* [DIRECTIONS]: Further down are entries; set down exactly and only the lines from the one with "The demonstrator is" up to and including the one with "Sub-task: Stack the", dropping each picture.

○ ○ ○

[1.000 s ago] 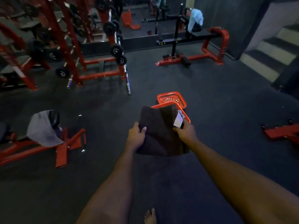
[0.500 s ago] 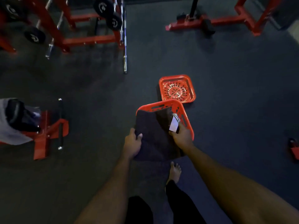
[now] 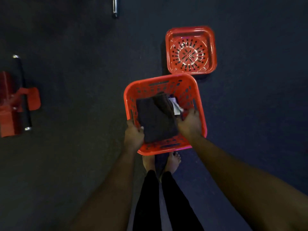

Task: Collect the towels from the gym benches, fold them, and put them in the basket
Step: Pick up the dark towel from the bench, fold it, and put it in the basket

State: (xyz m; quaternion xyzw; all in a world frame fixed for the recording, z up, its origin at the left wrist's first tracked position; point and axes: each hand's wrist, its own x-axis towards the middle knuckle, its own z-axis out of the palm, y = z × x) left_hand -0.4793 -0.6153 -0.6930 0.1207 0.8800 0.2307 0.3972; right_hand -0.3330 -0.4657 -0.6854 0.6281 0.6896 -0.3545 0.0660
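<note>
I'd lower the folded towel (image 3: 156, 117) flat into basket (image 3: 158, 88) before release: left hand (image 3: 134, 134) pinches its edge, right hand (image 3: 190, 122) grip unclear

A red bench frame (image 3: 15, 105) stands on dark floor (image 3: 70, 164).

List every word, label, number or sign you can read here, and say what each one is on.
No text here can be read.
White tag on the dark towel in the red basket: too blurred to read.
Other red basket beyond it: no print shows, only holes.
</note>
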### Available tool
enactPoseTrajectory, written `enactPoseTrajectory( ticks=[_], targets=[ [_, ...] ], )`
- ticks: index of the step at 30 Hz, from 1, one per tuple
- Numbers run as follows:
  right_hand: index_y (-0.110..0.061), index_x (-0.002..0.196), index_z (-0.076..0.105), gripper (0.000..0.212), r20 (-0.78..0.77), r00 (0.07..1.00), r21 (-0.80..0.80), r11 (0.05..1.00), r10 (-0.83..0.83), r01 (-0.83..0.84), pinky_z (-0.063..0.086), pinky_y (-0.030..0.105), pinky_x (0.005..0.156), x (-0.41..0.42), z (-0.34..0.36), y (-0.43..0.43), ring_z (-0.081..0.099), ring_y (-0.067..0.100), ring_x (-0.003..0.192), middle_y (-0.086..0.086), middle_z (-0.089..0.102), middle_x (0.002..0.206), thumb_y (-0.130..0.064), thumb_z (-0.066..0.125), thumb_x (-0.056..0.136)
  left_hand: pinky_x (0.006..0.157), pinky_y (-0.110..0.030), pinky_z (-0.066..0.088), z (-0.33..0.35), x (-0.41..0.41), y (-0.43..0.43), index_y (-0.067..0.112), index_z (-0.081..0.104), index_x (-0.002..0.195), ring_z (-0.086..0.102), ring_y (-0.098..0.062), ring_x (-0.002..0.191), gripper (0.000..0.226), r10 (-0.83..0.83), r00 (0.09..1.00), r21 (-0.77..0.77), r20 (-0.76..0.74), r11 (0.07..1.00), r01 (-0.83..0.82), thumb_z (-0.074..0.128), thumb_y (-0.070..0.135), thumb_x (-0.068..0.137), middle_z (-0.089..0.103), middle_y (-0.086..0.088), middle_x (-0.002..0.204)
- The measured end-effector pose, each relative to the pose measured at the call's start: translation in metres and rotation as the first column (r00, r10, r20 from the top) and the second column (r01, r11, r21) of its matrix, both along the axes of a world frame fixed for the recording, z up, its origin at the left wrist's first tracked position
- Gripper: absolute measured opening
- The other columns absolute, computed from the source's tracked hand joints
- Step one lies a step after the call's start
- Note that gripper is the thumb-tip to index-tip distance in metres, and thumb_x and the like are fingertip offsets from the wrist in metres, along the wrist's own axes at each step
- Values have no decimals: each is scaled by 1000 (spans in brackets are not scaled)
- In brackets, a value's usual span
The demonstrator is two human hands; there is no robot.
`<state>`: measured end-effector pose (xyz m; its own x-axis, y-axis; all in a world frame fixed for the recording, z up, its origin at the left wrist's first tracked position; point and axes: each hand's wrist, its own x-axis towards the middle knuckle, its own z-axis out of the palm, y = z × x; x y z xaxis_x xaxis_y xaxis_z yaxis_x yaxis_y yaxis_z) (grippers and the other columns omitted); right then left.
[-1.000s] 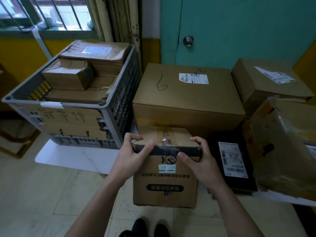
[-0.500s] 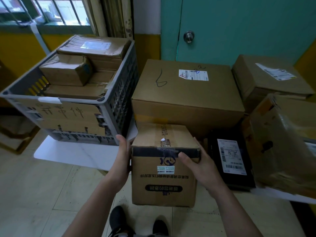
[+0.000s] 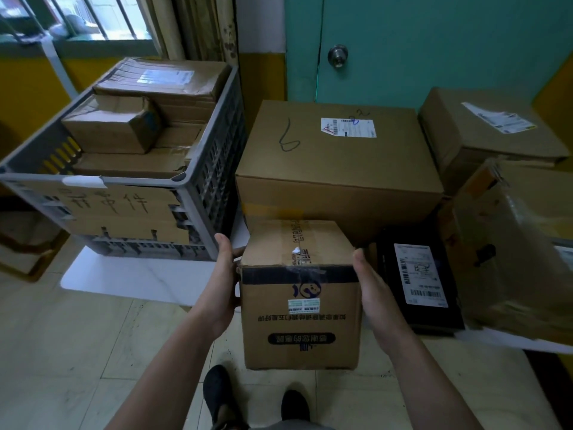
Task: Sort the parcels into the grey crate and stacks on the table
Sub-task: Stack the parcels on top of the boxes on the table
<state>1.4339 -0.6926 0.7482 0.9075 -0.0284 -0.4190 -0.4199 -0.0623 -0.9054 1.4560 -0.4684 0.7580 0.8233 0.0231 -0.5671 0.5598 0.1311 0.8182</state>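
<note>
Ahead I see a teal door (image 3: 434, 41) with a round metal knob (image 3: 338, 55), flanked by yellow wall (image 3: 260, 79). Upper left: a barred window (image 3: 77, 17) admitting daylight, with a curtain (image 3: 192, 23) beside it. Below: pale floor (image 3: 77, 352) tiles and a white table (image 3: 139, 279).

Grey crate (image 3: 192, 193), brown black-taped box (image 3: 300, 293)

Parcel room: labelled cartons (image 3: 338, 156), grey crate (image 3: 217, 181)
</note>
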Motion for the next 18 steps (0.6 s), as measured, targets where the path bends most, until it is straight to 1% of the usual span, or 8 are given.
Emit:
enactPoseTrajectory(
  ticks=[2,4,5,7,9,11,15,18],
  targets=[
    [-49,101,60,47,-39,999,47,999,-17,19,43,35,100,1,2,-2,59,2,104,-18,67,105,-78,35,74,88,-46,51,0,0,-1,30,60,122,62,-25,114,91,-7,999,11,-33,1000,7,28,93,64,68,-4,119],
    [-47,103,56,50,-70,997,79,996,-27,33,43,41,104,1,4,-6,59,5,105,-14,65,109,-80,37,70,79,-41,49,1,1,-3,34,59,103,60,-21,106,69,-18,998,23,-62,1000,20,23,87,77,65,2,108],
    [-47,103,56,51,-81,996,88,996,-23,30,44,42,104,1,4,-8,60,8,105,-12,65,109,-80,38,69,75,-39,47,2,1,-6,35,56,99,58,-21,105,64,-25,997,24,-78,999,27,20,84,81,62,4,104],
    [-45,100,58,49,-100,994,111,993,-35,46,47,42,99,2,5,-11,63,10,103,-10,68,104,-79,39,70,82,-39,45,0,1,-8,36,54,103,52,-22,114,62,-41,995,39,-86,998,45,18,83,85,59,5,107],
    [-42,96,61,47,-99,994,121,990,-55,67,52,38,86,3,6,-12,66,12,95,-9,72,93,-77,37,75,94,-42,40,0,1,-11,38,53,107,47,-22,121,62,-42,996,48,-83,998,46,16,83,86,57,3,115],
    [-41,97,62,49,-105,992,137,987,-71,85,53,36,80,4,4,-13,69,13,94,-5,74,94,-77,36,77,97,-44,37,-2,1,-13,38,52,114,46,-20,123,65,-39,996,49,-79,998,43,15,83,86,56,3,120],
    [-40,111,67,67,-113,987,218,967,-113,136,49,47,101,3,-5,-15,67,19,109,-1,74,111,-87,37,72,96,-43,42,-5,-2,-15,37,56,130,51,-16,125,69,-67,997,66,-48,995,70,20,80,90,59,5,130],
    [-37,108,67,55,-126,967,271,930,-222,249,48,49,103,3,-9,-21,66,22,110,2,73,112,-78,40,85,104,-47,42,-6,-5,-17,41,62,123,53,-9,119,50,-95,995,110,-21,989,97,34,72,94,62,12,125]
  ],
)
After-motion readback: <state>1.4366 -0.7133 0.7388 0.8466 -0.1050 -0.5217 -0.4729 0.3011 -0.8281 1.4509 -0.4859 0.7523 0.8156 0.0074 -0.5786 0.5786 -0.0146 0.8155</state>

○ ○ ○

* [ANSWER BOX]:
The demonstrator is two human hands; there is no robot.
`<state>`: measured end-effector pose (xyz m; its own x-axis, y-axis; all in a world frame fixed for the recording, z up, its origin at the left wrist's first tracked position; point and axes: each hand's wrist, its own x-axis towards the middle knuckle, its own z-axis out of the palm, y = z × x; x y z xaxis_x xaxis_y xaxis_z yaxis_x yaxis_y yaxis_z) (grippers and the other columns omitted); right then left.
[-1.000s] 
[-0.500s] 
[+0.000s] 
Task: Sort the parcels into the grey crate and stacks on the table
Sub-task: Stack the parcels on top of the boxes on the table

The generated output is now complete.